The US Dollar Index (DXY), which tracks the US Dollar against six major currencies, steadied after modest gains and traded near 98.40 during Asian hours on Wednesday. It was reported around 98.50 as the session progressed.
The move followed a report that President Donald Trump will extend the US-Iran ceasefire until talks show progress. Earlier the same day, he said, “I expect to be bombing” if Iran did not meet his demands, and said the military was “raring to go.”
Uncertainty over the talks remains. The US blockade on Iranian vessels continues, and a planned second round of negotiations did not go ahead.
Reports said Vice President JD Vance cancelled a planned visit to Islamabad after Tehran informed Washington via Pakistan it would not attend. Iran’s military warned of a powerful attack on predetermined targets following repeated threats from Trump.

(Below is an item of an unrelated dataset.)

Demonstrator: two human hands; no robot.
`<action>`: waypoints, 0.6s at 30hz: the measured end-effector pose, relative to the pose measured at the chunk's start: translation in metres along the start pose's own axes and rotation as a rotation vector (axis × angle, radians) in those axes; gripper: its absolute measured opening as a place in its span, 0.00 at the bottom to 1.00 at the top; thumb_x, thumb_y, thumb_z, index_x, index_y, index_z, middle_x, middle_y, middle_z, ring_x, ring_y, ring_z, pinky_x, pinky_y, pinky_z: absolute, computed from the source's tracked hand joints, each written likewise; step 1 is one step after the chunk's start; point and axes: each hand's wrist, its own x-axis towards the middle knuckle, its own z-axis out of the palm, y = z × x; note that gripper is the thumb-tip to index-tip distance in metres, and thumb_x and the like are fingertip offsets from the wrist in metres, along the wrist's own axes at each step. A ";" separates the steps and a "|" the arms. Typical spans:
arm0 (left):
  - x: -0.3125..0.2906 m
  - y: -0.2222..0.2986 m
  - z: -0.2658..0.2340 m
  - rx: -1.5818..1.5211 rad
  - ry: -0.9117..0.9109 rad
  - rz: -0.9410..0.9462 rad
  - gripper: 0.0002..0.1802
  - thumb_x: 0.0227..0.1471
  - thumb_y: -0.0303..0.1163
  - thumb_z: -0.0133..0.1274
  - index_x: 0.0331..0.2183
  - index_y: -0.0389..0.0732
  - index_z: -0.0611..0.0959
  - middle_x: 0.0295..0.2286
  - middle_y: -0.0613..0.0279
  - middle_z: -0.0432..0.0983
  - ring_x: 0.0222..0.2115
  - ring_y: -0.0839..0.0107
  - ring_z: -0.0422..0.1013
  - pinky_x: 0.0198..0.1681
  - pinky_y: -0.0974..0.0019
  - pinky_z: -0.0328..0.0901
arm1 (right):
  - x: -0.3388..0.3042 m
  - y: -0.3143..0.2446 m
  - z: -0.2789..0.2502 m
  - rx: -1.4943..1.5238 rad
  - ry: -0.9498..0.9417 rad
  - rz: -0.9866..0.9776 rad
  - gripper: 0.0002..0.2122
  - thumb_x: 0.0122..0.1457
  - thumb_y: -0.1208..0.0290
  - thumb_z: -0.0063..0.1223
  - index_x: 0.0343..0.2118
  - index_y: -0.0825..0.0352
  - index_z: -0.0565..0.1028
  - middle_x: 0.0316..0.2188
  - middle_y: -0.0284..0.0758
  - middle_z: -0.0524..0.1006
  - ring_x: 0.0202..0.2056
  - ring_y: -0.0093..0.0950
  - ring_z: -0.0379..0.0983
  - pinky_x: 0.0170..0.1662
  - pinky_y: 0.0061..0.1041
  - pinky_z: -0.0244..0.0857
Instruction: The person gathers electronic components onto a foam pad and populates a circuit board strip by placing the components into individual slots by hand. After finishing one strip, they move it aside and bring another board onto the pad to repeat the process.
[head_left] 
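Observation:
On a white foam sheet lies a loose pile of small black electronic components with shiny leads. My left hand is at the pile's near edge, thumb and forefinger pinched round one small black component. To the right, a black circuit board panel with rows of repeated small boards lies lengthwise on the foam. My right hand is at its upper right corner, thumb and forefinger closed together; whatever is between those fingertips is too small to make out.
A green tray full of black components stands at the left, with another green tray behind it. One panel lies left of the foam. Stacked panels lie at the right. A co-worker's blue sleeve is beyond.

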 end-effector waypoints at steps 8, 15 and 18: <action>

The US Dollar also took support from US Retail Sales data published on Tuesday. Retail Sales rose 1.7% month-on-month in March versus 0.7% in February, above the 1.4% forecast.
The February gain was revised from 0.6% to 0.7%. Year-on-year Retail Sales increased 4.0% in March, the same as February.
Looking back to this time in 2025, we were watching the US Dollar Index hover near a strong 98.50, propped up by geopolitical tensions and robust retail sales figures. The ceasefire with Iran was the main story, creating day-to-day uncertainty that kept safe-haven demand for the dollar high. The market was pricing in risk from a potential conflict, which overshadowed underlying economic shifts.
The situation today is quite different, with the dollar now trading closer to 96.00 as of this week. While the US-Iran diplomatic channels have stabilized, the economic landscape has softened considerably, with Q1 2026 GDP growth coming in at a revised 0.8% and recent inflation data showing a cooling trend. This contrasts sharply with the strong 1.7% monthly retail sales growth we saw in March of 2025.
This shift suggests that implied volatility on currency pairs like EUR/USD is lower now than during the geopolitical flare-ups of 2025. We believe traders should consider buying options, such as straddles, ahead of next week’s inflation data release, as a drop in volatility has made these strategies cheaper. A downside surprise in the data could significantly weaken the dollar, and these positions would capitalize on the resulting price swing.
With the market now pricing in a greater than 60% chance of a Federal Reserve rate cut by the third quarter, futures traders should be positioned for further dollar weakness. We are seeing increased open interest in short US Dollar Index futures contracts. A break below the key 95.80 support level could trigger a new wave of selling.
Given the calmer geopolitical front, the primary risk is now economic. Hedging long dollar positions with out-of-the-money puts on the DXY offers a cost-effective way to protect against a sharper-than-expected economic slowdown. This is a reversal of last year’s strategy, where a primary hedge was against a sudden military escalation.